• **What you need to do**
Among the lines of the records, count those containing the word "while", then give the number alone.

(Stored items from a collection)
··········
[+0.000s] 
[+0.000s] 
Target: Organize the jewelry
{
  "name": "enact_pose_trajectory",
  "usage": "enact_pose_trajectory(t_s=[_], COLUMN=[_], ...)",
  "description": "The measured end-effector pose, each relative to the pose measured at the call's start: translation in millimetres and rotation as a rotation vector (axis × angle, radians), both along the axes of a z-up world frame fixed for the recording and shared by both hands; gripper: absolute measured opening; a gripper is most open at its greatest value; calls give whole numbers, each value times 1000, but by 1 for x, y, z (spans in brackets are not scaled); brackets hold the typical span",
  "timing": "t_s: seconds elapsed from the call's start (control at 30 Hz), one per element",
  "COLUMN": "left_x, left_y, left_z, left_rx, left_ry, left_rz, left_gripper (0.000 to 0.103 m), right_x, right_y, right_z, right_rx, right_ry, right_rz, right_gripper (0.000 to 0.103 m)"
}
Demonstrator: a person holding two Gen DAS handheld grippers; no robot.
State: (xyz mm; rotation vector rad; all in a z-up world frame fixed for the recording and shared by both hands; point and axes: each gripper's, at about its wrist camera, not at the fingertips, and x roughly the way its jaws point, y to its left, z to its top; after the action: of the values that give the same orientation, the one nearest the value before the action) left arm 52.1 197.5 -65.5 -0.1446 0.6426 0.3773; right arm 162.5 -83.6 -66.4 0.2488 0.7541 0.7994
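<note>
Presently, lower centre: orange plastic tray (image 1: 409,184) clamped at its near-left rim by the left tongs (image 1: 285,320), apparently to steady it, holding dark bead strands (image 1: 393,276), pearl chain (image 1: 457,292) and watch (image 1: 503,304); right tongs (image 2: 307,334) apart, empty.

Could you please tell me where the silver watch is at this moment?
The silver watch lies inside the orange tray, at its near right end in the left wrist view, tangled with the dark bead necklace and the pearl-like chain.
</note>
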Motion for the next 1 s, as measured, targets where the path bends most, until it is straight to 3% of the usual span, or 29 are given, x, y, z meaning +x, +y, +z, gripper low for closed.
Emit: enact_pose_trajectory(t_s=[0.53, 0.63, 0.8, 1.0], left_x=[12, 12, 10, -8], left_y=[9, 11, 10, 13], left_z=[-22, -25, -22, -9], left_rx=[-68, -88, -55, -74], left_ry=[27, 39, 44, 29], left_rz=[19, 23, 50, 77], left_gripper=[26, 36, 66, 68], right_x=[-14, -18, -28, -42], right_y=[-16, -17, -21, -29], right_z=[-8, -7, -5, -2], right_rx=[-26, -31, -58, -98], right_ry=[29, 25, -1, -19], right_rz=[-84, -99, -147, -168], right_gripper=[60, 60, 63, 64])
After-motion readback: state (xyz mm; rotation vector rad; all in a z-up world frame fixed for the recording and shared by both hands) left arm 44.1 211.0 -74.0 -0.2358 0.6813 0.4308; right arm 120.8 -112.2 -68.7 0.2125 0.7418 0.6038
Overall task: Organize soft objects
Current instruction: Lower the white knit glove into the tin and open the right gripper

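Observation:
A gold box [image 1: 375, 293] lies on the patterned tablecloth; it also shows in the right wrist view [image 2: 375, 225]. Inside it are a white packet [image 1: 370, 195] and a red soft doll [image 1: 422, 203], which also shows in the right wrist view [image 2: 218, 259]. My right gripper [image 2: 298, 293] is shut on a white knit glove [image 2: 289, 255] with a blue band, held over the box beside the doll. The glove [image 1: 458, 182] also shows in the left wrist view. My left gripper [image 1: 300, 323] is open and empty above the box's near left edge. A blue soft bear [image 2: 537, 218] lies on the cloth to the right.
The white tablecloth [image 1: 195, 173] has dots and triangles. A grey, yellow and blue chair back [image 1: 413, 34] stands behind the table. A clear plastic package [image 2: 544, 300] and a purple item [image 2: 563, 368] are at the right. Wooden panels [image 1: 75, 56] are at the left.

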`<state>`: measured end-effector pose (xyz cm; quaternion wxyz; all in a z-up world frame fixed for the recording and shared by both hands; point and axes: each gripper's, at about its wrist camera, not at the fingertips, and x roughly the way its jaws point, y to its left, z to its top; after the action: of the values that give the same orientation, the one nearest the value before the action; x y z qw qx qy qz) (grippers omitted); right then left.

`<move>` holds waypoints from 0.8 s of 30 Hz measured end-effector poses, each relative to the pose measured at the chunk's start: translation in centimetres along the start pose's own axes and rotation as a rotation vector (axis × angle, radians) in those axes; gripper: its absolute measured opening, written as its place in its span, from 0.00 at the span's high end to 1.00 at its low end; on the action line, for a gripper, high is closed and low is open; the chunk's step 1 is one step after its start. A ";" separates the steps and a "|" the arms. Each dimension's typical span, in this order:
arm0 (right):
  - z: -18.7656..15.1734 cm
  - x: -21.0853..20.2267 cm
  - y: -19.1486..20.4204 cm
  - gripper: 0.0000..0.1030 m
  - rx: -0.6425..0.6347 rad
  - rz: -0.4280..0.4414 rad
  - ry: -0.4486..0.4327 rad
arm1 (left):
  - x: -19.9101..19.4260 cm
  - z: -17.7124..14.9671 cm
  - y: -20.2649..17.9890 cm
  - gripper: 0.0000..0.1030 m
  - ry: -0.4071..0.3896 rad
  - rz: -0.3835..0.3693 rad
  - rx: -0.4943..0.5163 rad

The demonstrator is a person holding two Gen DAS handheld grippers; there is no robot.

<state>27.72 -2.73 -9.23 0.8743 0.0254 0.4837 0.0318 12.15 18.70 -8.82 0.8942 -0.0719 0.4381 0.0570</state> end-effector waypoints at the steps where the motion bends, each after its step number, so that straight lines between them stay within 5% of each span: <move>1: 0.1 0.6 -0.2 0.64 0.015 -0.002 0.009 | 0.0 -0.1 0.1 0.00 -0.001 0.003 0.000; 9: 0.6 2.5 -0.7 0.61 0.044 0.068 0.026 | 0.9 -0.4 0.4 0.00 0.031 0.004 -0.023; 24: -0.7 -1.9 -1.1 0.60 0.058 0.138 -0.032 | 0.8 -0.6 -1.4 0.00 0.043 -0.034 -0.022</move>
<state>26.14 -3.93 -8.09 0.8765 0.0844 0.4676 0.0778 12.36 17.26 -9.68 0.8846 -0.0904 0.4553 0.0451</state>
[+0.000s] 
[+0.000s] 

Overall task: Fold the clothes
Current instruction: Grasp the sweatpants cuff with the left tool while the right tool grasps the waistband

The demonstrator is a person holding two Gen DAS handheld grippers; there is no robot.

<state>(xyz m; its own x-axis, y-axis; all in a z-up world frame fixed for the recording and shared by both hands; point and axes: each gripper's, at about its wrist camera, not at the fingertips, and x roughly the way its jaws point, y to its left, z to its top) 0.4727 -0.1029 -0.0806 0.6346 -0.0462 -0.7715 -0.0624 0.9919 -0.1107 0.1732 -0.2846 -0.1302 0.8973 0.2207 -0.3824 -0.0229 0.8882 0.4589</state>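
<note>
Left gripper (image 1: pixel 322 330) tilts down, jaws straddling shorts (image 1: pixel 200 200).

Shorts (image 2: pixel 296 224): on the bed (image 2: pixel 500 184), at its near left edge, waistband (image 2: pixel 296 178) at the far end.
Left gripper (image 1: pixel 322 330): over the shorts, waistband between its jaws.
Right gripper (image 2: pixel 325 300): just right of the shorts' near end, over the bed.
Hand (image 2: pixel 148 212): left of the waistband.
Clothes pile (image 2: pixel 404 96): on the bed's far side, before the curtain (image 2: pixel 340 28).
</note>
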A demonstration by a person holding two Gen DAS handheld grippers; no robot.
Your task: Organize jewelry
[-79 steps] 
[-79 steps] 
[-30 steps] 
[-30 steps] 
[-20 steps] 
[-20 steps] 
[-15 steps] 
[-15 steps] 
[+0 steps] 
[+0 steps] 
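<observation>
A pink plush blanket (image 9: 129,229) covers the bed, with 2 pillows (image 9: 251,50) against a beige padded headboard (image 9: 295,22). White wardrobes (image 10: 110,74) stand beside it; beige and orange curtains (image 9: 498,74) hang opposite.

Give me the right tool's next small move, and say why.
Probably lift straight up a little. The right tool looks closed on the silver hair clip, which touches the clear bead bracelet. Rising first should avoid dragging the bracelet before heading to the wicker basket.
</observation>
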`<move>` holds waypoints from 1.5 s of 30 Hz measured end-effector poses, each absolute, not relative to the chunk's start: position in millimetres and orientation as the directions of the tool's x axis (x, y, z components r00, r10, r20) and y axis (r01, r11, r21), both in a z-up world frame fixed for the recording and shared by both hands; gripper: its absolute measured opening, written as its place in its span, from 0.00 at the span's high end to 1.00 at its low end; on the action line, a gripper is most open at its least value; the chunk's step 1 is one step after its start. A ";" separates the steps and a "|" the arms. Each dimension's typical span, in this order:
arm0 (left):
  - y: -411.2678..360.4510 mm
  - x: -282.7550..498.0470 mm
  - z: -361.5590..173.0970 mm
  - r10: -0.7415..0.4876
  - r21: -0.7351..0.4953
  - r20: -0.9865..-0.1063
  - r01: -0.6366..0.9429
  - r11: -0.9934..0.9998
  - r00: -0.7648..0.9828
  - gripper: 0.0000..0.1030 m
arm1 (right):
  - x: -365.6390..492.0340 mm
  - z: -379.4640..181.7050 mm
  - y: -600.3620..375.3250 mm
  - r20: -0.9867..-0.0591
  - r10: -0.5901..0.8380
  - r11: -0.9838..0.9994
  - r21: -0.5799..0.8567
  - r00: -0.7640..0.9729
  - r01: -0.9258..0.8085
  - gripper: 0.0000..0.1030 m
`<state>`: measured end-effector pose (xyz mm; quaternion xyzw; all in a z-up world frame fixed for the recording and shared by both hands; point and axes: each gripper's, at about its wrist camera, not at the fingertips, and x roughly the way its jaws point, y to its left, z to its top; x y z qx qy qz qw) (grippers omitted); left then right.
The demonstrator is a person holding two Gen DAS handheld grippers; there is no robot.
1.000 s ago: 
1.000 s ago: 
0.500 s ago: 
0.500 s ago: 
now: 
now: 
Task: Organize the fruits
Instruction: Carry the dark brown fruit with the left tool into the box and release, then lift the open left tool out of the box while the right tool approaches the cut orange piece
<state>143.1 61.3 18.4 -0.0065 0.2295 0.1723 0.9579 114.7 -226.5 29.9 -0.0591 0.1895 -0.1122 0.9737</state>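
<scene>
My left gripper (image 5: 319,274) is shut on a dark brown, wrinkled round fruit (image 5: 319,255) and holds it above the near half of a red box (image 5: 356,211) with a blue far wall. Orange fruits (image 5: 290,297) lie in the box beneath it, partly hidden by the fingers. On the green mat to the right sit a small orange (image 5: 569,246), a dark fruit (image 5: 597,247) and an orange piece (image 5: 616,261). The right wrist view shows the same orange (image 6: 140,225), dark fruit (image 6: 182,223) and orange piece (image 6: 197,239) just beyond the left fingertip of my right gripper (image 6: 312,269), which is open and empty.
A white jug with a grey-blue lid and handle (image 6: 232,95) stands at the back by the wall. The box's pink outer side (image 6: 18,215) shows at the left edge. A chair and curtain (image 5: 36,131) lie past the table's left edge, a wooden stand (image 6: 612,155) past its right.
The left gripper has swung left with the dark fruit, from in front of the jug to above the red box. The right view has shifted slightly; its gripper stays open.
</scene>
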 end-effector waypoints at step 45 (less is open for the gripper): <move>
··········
• **Worked solution**
2